▶ **Task directions**:
Would you please copy all of the data exactly, skipping the images?

***** Recorded information *****

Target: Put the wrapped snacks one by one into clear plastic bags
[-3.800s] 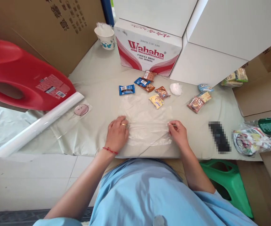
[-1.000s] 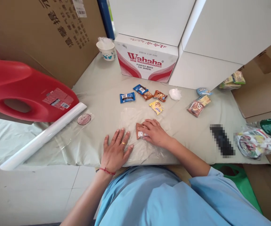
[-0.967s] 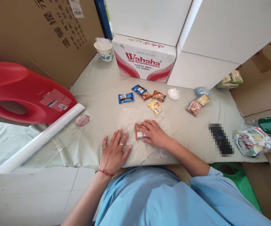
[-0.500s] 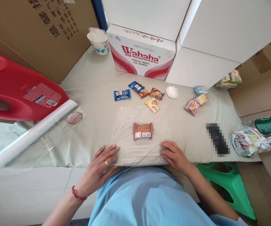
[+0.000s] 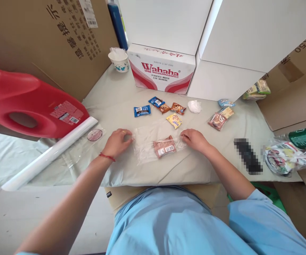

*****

▶ **Written response**:
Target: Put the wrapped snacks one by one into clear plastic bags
[-3.800s] 
[-1.000s] 
[-0.967s] 
[-0.500s] 
[+0.000s] 

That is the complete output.